- [PROBLEM TO SOLVE]
Across the material that follows, tally each line in which "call" occurs, and state the total alone.

————

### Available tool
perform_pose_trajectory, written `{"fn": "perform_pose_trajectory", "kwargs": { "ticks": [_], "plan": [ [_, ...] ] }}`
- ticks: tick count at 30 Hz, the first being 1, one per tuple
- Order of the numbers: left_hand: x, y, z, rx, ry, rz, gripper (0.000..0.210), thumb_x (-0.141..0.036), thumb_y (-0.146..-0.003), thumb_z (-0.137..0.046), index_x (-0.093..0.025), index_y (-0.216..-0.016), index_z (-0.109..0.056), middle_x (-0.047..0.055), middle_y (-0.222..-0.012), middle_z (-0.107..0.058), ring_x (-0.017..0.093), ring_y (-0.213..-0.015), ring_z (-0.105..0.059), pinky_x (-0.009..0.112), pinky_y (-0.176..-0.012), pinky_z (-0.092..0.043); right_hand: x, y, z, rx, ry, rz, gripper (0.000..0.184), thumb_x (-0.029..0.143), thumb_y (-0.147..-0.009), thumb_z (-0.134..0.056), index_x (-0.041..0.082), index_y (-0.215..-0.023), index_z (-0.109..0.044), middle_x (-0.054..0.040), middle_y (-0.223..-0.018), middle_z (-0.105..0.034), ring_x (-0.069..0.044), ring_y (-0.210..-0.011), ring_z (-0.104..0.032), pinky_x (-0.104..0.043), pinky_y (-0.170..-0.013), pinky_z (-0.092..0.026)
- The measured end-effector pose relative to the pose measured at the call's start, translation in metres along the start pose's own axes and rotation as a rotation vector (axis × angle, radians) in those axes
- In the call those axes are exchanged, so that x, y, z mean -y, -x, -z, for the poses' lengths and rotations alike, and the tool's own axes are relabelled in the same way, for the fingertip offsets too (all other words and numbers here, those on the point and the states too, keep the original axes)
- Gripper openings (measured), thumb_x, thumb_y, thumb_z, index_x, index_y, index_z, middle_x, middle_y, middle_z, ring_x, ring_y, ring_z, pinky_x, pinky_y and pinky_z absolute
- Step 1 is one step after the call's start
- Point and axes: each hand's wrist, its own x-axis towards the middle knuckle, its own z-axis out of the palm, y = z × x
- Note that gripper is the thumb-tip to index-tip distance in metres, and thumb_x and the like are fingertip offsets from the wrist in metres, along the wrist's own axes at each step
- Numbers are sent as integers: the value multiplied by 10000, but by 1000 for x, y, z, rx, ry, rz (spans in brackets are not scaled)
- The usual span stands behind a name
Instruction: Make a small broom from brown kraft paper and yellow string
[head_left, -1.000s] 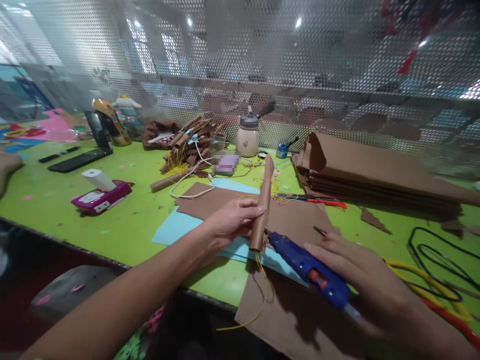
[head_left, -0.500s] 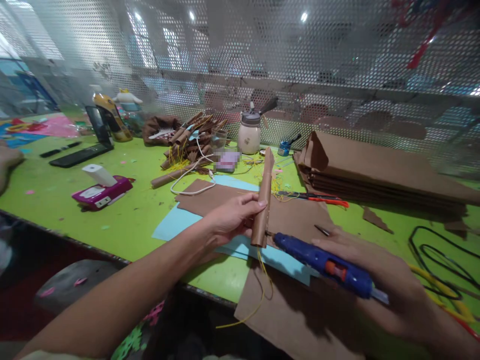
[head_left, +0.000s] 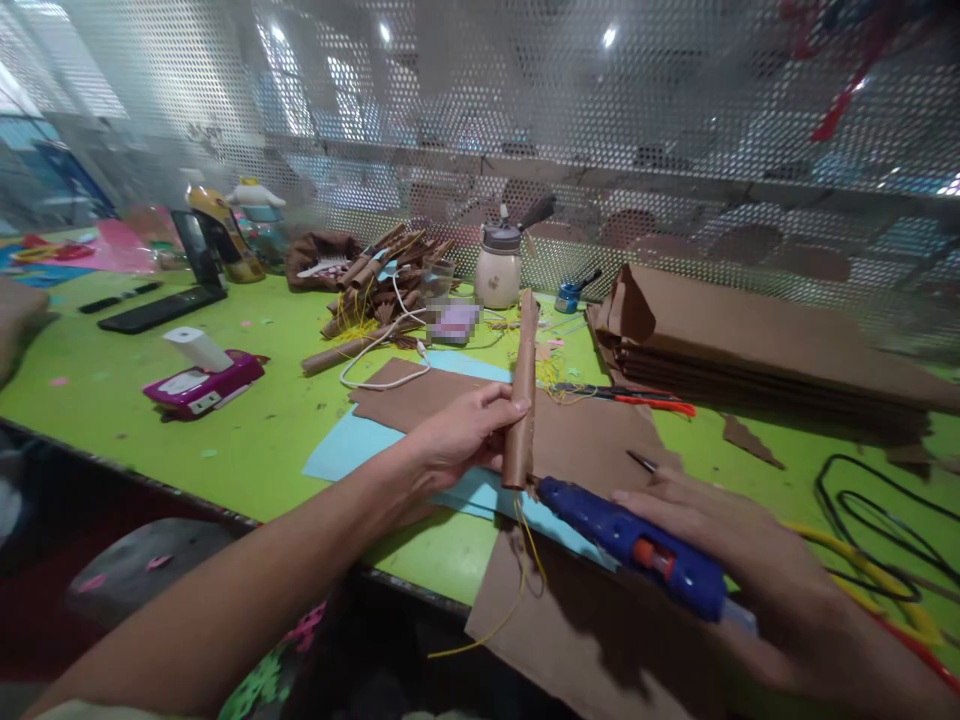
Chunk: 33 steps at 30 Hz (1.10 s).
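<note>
A rolled brown paper tube (head_left: pixel 523 400) is pinched between the thumb and fingers of my left hand (head_left: pixel 472 430). It slants away from me over the table, and a yellow string (head_left: pixel 517 590) dangles from its near end. My right hand (head_left: pixel 742 550) is wrapped around a blue hot glue gun (head_left: pixel 634 540), whose nozzle is at the tube's lower right edge. A thin dark pointed tool (head_left: pixel 641 461) sticks out by the right hand's fingers. Under both hands lie brown paper (head_left: pixel 577 440) and light blue sheets (head_left: pixel 352 445).
Folded brown paper (head_left: pixel 750 330) is stacked at the right, near red-handled scissors (head_left: pixel 652 399). More rolled tubes (head_left: pixel 382 270) are heaped behind, beside a bottle (head_left: pixel 499 270). A purple device (head_left: pixel 206 385) and a phone (head_left: pixel 161 310) lie left. Another person's arm (head_left: pixel 16 320) rests at the far left.
The glue gun has slid down and slightly left toward the tube's near end. The tube has tilted a little, its far end shifting left. My left hand stays almost still.
</note>
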Motion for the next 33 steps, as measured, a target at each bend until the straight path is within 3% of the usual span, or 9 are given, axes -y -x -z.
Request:
{"fn": "perform_pose_trajectory", "kwargs": {
  "ticks": [15, 25, 33],
  "plan": [
    [0, 0, -1, 47, 22, -10, 249, -351, -768, -616, -193, -908, -484, -38, -671, -490, 78, -542, -511, 193, -499, -423, -5, -2, -1, -69, -76, 4, 538, 140, -747, -496, 184, -1279, -438, -92, -1127, -642, -258, -1076, -578, -380, -944, -470],
    [-1, 1, -3, 24, 68, 17, 132, -268, -810, -556, -187, -860, -464, -24, -673, -507, 99, -557, -534, 227, -515, -460, -1, 7, 2, -8, -94, -2, 526, 211, -776, -499, 197, -1297, -435, -94, -1143, -623, -281, -1081, -573, -399, -960, -460],
    [-1, 1, -3, 41, 61, 20, 204, -305, -769, -610, -183, -876, -486, -25, -686, -502, 94, -557, -521, 221, -517, -450, -3, 10, -1, 16, -130, -65, 529, 193, -775, -486, 231, -1298, -417, -77, -1202, -600, -305, -1120, -545, -481, -969, -437]
  ]
}}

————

- [OUTPUT BELOW]
3